Nov. 26, 2018
Understanding and Advancing Leadership Development in Business Students
Haskayne 2025: where big ideas come to life and bold leaders thrive.
Haskayne’s newly coined vision statement is as bold as the leaders it is committed to developing. The statement is supported by a strategy that will guide our path towards reaching this vision. The Canadian Centre for Advanced Leadership (CCAL) is well-positioned to support this vision. The centre has recently compiled a leadership development research report as a benchmark as we head to 2025.
This report, aptly titled “Understanding and Advancing Leadership Development in Business Students,” summarizes research on leadership development and assessing CCAL’s programs in light of this evidence. Dr. Nick Turner, Haskayne professor and the Research Chair in Advanced Business Leadership, together with Kyra Grocutt, BA, prepared the report to better understand whether CCAL’s leadership development activities are research-based. The report sets out to respond to two fundamental questions: why do some people emerge as formal leaders (that is, come to occupy leadership roles)? What predicts their success in these roles?
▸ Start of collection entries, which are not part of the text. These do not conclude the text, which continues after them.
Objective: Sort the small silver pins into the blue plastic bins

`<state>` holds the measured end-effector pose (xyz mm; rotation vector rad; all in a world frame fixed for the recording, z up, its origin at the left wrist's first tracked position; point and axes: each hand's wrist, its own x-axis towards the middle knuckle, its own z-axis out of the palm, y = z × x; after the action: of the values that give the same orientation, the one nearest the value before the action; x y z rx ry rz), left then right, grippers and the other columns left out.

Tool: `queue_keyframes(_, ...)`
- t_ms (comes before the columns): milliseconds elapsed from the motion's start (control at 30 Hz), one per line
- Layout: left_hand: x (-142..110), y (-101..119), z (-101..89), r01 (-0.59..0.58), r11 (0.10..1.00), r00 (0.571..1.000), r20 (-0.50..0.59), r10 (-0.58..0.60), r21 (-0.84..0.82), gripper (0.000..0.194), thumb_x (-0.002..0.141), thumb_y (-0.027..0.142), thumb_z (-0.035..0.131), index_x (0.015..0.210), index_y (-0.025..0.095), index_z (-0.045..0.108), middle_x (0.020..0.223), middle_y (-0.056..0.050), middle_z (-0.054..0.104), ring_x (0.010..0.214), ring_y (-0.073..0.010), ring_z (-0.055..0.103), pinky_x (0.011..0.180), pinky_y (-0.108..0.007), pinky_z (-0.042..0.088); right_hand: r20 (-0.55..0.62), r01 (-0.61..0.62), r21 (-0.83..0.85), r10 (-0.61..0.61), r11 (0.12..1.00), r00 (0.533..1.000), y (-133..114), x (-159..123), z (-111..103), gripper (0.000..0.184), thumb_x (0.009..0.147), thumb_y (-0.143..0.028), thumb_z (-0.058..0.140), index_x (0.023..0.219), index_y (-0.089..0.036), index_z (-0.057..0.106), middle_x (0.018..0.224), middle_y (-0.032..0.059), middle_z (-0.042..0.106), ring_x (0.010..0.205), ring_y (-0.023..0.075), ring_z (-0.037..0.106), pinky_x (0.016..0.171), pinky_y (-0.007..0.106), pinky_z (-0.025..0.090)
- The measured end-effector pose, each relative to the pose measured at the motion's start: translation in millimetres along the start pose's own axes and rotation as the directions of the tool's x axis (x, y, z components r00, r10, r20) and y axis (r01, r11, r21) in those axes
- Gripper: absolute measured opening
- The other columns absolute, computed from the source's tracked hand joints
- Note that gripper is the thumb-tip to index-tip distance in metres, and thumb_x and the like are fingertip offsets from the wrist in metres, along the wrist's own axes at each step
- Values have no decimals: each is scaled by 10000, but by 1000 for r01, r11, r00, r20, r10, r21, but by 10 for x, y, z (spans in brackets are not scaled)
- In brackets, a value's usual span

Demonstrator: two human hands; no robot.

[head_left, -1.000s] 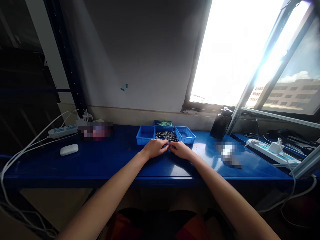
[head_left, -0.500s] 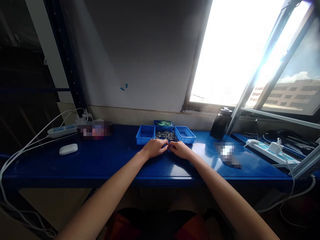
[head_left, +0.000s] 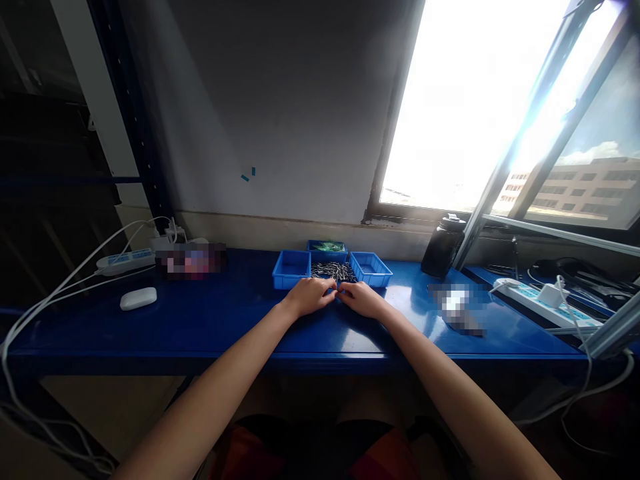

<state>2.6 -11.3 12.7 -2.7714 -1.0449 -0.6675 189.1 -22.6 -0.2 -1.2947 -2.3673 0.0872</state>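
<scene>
My left hand (head_left: 311,295) and my right hand (head_left: 361,298) meet fingertip to fingertip over the blue table, at the near side of a heap of small dark and silvery metal pieces (head_left: 333,271). The fingers of both hands are closed in a pinch; what lies between them is too small and hidden to name. A blue bin (head_left: 293,265) stands left of the heap, and a lighter-looking blue bin (head_left: 371,269) to its right. Behind the heap, a third blue bin (head_left: 313,256) holds something green in clear wrapping (head_left: 327,246).
A black bottle (head_left: 442,248) stands at the back right, with a blurred-out item (head_left: 457,307) in front of it. Power strips lie at the left (head_left: 125,261) and right (head_left: 545,300), trailing white cables. A white case (head_left: 139,299) rests on the left of the table (head_left: 215,327).
Hardly anything differs: both hands stay together at the near edge of the heap, and the bins stay in place. The view shifts very slightly.
</scene>
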Motion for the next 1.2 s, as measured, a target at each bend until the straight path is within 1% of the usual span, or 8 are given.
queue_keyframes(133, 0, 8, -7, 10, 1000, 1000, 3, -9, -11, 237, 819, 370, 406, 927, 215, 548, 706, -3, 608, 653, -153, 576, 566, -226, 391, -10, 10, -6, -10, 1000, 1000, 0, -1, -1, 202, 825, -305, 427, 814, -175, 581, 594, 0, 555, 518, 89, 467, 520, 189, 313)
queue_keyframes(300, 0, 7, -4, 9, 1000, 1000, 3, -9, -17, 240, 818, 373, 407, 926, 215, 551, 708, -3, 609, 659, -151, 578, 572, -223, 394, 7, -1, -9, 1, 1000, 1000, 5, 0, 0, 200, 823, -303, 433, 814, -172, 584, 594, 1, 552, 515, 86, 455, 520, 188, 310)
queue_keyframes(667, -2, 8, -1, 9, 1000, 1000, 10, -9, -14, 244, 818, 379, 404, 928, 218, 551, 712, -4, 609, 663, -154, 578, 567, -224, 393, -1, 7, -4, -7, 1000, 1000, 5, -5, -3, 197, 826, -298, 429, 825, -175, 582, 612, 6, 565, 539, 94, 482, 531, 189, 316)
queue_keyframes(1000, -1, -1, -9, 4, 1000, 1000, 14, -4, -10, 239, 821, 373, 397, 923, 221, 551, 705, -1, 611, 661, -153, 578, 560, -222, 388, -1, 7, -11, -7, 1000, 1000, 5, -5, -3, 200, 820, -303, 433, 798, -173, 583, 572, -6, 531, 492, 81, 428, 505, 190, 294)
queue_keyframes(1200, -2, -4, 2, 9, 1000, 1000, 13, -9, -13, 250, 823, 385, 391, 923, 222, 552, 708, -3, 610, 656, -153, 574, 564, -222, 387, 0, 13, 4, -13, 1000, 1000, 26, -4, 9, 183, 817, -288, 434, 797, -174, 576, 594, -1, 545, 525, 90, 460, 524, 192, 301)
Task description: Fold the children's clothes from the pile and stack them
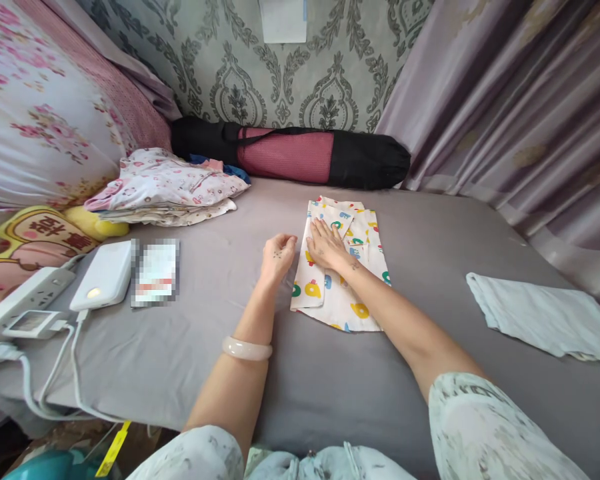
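Your right hand [327,245] lies with spread fingers on the thin printed cloth [359,308], flat on the smooth grey worktop [205,267]; your left [279,255], beside it, has curled fingers.

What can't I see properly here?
All in the head view:
Flat white item: blurred into squares.
Inside the left hand: hidden by its curled fingers.
Patterned cloth under the right hand: covered by that hand.
Pale cloth: cut off by the right edge.
Teal thing: cut off by the bottom edge.
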The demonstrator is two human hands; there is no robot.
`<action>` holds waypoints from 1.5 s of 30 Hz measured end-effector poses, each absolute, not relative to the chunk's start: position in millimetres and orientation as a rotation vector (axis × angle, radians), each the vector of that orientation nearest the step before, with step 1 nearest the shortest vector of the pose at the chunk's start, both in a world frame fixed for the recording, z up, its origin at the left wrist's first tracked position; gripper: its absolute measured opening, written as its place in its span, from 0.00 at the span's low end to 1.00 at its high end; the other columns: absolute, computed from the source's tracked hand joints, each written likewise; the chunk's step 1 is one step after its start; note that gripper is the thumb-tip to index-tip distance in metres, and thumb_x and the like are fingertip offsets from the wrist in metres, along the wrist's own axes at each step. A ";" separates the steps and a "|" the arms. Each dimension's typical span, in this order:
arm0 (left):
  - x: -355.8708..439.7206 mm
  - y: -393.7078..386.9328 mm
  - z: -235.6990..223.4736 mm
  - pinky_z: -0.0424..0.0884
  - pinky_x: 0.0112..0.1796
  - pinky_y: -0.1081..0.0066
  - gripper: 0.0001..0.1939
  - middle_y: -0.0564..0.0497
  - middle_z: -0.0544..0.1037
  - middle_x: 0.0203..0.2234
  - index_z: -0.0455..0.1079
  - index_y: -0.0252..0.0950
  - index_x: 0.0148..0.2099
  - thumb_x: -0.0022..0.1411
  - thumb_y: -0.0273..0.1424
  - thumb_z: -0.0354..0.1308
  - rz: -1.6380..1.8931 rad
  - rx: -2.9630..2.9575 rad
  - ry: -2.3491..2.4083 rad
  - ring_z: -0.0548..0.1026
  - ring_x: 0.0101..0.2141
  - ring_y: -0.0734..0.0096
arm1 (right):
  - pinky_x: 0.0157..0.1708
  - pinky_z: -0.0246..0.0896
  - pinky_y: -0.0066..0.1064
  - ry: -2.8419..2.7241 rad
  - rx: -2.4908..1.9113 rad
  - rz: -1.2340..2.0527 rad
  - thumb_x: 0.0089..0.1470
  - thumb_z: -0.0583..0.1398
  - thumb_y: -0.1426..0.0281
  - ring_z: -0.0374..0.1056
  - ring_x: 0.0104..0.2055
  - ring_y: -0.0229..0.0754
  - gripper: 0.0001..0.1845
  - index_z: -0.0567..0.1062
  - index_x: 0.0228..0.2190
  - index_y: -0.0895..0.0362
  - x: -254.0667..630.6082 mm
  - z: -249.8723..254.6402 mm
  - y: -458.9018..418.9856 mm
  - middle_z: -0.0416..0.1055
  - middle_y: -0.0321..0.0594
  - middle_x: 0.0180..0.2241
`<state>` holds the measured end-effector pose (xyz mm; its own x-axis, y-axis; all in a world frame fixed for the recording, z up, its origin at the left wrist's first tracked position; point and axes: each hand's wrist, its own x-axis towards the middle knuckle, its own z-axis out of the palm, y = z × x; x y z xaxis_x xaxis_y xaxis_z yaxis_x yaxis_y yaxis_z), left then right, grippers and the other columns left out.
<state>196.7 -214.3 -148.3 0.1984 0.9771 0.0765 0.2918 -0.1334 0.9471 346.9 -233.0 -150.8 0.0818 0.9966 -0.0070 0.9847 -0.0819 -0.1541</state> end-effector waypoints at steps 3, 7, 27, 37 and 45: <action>196.4 -212.6 -150.2 0.69 0.42 0.69 0.15 0.48 0.81 0.34 0.76 0.34 0.38 0.58 0.37 0.52 1.015 1.609 1.242 0.76 0.38 0.65 | 0.67 0.24 0.44 -2.070 -2.185 0.166 0.64 0.39 0.63 0.33 0.70 0.47 0.34 0.50 0.65 0.68 329.4 -154.7 -242.1 0.39 0.48 0.69; 195.6 -212.1 -150.6 0.69 0.43 0.68 0.14 0.47 0.81 0.35 0.76 0.34 0.37 0.58 0.36 0.52 1.029 1.604 1.242 0.76 0.39 0.65 | 0.67 0.25 0.44 -2.035 -2.208 0.203 0.64 0.39 0.63 0.33 0.70 0.47 0.34 0.50 0.65 0.69 320.1 -161.1 -246.5 0.40 0.48 0.69; 193.3 -211.3 -148.5 0.69 0.43 0.69 0.14 0.47 0.80 0.34 0.75 0.34 0.37 0.58 0.36 0.51 1.079 1.644 1.241 0.77 0.38 0.65 | 0.67 0.25 0.41 -2.076 -2.093 0.218 0.64 0.40 0.61 0.33 0.71 0.47 0.35 0.51 0.65 0.68 284.4 -157.0 -302.9 0.41 0.49 0.69; 210.1 -239.9 -138.8 0.67 0.50 0.66 0.21 0.43 0.78 0.47 0.72 0.35 0.52 0.59 0.23 0.47 0.726 2.133 1.159 0.75 0.47 0.61 | 0.67 0.22 0.45 -2.148 -2.065 0.222 0.65 0.39 0.59 0.28 0.71 0.45 0.34 0.50 0.66 0.64 332.5 -136.1 -352.9 0.35 0.46 0.69; 214.4 -239.6 -154.1 0.69 0.51 0.66 0.20 0.43 0.77 0.47 0.68 0.34 0.53 0.61 0.20 0.45 0.603 2.369 1.092 0.74 0.49 0.64 | 0.67 0.27 0.49 -2.169 -1.976 0.375 0.65 0.38 0.58 0.32 0.71 0.48 0.35 0.50 0.66 0.64 337.9 -142.7 -362.6 0.39 0.48 0.69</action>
<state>214.4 -239.6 -154.1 0.5888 0.7844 0.1950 0.5823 -0.5790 0.5706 337.9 -362.6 -142.7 -0.0981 0.9946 -0.0339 0.9482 0.0830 -0.3065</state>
“As a research centre within a research university, it makes sense for CCAL’s programs to be evidence-led,” explains Dr. Turner, who initiated and led the report. “We wanted to be able to answer two questions: why we are doing what we are doing? And, is what we are doing effective?”
Sifting through over fifty years of leadership development research, the report offers that leadership behaviours can be learned and taught which means CCAL’s leadership development programs can and do affect our students’ leadership emergence and success.
The report highlights the findings from a meta-analysis of leadership program design and execution. Well-designed program delivery has the potential to increase learning of hard and soft skills by 25 per cent and transfer by 28 per cent.
Perhaps the most powerful insights the report offers come from the authors’ focus on leadership rather leaders. This puts the emphasis immediately on behaviours and relationships rather than individual genetics, traits and position of leaders. Leadership is more than where someone lands on an organizational chart; it is something you do and it involves other people. It follows that leadership development is as on-going process in a social context.
CCAL director, Glenda Reynolds looks forward to the impact Dr. Turner’s paper will have on the future of CCAL. “The report gives us the opportunity to consider the significant impact research can have on our program development and delivery going forward. Designing and refining CCAL offerings to be both sustainable and impactful are always at the forefront of what we are thinking about - research is integral in that endeavor in best serving our leadership community and students.”